Author's note: This post of mine originally appeared on momlifetoday.com, and is gratefully reprinted in part with permission! Please click here for the first 20 ideas, and here for the entire second post.
My parents have four children, and we reside on four different continents: My sister teaches art in England, one aids refugees on the Thai-Burmese border, one is changing her world in the States as a nurse and a mother—and me, raising our four kids in Uganda.
I love that my family has a vision beyond itself (admittedly, holidays can be a bit of a downer). But how can we instill a global, Great-Commission worldview in our own kids? Will they reject myopic entitlement for God-sized purpose? If you’re eager for mission-minded, compassionate kids, start with these practical solutions. If you missed part I, click here.
21. In conversations, differentiate between “needs” and “wants.”
22. Read missionary biographies together, in series like the Trailblazer Books, Torchlighters, Men and Women of Faith, or Christian Heroes Then & Now.

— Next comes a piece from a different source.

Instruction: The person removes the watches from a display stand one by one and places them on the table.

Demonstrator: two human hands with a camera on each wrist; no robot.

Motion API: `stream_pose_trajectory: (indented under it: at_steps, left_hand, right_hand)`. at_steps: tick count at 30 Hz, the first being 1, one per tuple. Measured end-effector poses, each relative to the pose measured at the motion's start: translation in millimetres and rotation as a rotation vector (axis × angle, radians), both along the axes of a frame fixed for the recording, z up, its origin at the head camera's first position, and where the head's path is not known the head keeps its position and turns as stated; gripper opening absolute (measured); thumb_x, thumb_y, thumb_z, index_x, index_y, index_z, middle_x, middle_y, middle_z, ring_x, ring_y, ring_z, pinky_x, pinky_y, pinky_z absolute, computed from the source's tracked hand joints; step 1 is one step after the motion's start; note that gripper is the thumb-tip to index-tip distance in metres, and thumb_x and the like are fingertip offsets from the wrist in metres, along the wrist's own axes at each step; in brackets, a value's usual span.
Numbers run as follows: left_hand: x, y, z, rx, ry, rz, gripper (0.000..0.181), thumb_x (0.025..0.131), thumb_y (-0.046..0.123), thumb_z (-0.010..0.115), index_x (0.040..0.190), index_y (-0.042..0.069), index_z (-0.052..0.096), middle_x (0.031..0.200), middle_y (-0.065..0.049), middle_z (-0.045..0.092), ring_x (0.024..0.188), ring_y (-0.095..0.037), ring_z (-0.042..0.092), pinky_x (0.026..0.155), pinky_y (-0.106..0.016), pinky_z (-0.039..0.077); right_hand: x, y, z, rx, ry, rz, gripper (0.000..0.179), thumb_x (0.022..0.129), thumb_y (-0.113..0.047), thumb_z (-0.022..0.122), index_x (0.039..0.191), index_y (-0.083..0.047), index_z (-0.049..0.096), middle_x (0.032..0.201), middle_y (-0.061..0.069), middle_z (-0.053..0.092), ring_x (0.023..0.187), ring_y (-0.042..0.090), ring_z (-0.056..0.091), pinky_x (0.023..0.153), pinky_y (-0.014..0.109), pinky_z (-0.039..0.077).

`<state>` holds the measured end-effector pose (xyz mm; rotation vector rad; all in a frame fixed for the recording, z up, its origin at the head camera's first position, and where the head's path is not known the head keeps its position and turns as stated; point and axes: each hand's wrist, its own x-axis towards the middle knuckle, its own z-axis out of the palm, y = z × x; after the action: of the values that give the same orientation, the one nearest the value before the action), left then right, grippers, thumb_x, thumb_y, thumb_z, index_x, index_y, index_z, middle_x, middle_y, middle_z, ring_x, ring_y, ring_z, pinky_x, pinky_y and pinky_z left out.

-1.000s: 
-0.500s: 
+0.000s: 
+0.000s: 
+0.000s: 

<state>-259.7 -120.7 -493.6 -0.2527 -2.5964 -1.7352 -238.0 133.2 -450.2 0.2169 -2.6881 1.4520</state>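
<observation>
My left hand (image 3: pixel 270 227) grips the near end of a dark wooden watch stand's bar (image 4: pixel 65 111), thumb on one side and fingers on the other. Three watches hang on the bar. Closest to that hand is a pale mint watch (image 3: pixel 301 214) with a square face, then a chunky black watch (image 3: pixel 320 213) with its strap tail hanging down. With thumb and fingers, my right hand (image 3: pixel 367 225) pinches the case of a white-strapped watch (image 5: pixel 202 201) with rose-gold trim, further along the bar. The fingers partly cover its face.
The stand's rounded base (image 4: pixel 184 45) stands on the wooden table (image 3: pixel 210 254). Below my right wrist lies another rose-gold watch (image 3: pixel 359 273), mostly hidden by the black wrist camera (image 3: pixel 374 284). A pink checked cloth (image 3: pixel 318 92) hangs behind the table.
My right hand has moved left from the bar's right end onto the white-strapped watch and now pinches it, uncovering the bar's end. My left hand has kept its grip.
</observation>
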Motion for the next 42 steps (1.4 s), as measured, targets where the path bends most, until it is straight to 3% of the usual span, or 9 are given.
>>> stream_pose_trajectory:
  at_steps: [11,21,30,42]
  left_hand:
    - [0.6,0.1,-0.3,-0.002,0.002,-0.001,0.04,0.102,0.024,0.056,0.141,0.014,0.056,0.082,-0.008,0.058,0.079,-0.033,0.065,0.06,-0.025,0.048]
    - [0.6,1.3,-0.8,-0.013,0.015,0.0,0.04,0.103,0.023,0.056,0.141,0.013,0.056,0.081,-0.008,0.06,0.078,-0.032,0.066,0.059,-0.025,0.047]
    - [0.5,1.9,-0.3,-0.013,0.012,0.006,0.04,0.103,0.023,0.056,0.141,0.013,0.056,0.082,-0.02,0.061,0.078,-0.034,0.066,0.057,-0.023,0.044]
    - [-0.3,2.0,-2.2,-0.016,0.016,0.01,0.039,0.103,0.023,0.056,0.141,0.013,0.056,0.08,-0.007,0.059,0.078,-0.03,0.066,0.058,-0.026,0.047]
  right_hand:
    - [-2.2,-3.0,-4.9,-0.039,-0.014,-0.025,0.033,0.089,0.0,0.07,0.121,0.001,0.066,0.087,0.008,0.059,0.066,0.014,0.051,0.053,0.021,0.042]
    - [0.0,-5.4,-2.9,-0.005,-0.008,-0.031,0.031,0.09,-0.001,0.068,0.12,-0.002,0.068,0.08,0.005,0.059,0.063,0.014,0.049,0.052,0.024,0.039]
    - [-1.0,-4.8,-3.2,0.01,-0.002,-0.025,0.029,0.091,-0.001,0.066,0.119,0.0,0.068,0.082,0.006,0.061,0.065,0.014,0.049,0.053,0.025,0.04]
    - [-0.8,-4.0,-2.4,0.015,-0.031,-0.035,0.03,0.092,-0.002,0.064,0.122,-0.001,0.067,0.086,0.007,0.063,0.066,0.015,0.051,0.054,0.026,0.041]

23. At year end, have a family charity game night, when your kids can win your end-of-year giving amounts to dedicate to a favorite cause.
24. Go on a short-term missions trip, starting locally, then beyond to a foreign country. A cautionary word: Educate yourself on what productive short-term missions looks like. Trips can actually undercut development in impoverished nations, or cripple missionaries themselves. Invaluable books like When Helping Hurts explain how to truly empower hurting communities.
25. Watch movies based on the lives of courageous Christians, such as Faith Like Potatoes or The Hiding Place.
26. Hold a monthly family cultural night: explore new food; learn about a new country; even dress, sit, or eat accordingly.
27. Pray over spending patterns. Since this is God’s money, where and how does He want it to be spent? Is there some “spending fat” that might be allocated to something more eternal?
28. Simplify. Then do it again. Personally, selling about 70 percent of our stuff to move to Africa was exquisitely painful. But I’d repeat it in an instant: It changed us! Commit to purging, eliminating, and generally minimizing the gravitational effects of “stuff” on your family.
29. Model contentment and gratitude. It helps us hold loosely: “the rich… [should not] set their hopes on the uncertainty of riches, but on God, who richly provides us with everything to enjoy” (2 Timothy 6:17).
30. Train kids in sacrificial generosity. Check out 1 Chronicles 21:24 and 2 Corinthians 9:6-7, and talk openly about ways you give until it hurts. Help kids to set aside 10 percent of their allowance for giving to a project they’re enthusiastic about.
31. Together, read strength-building stories like Jesus Freaks or Growing Together in Courage.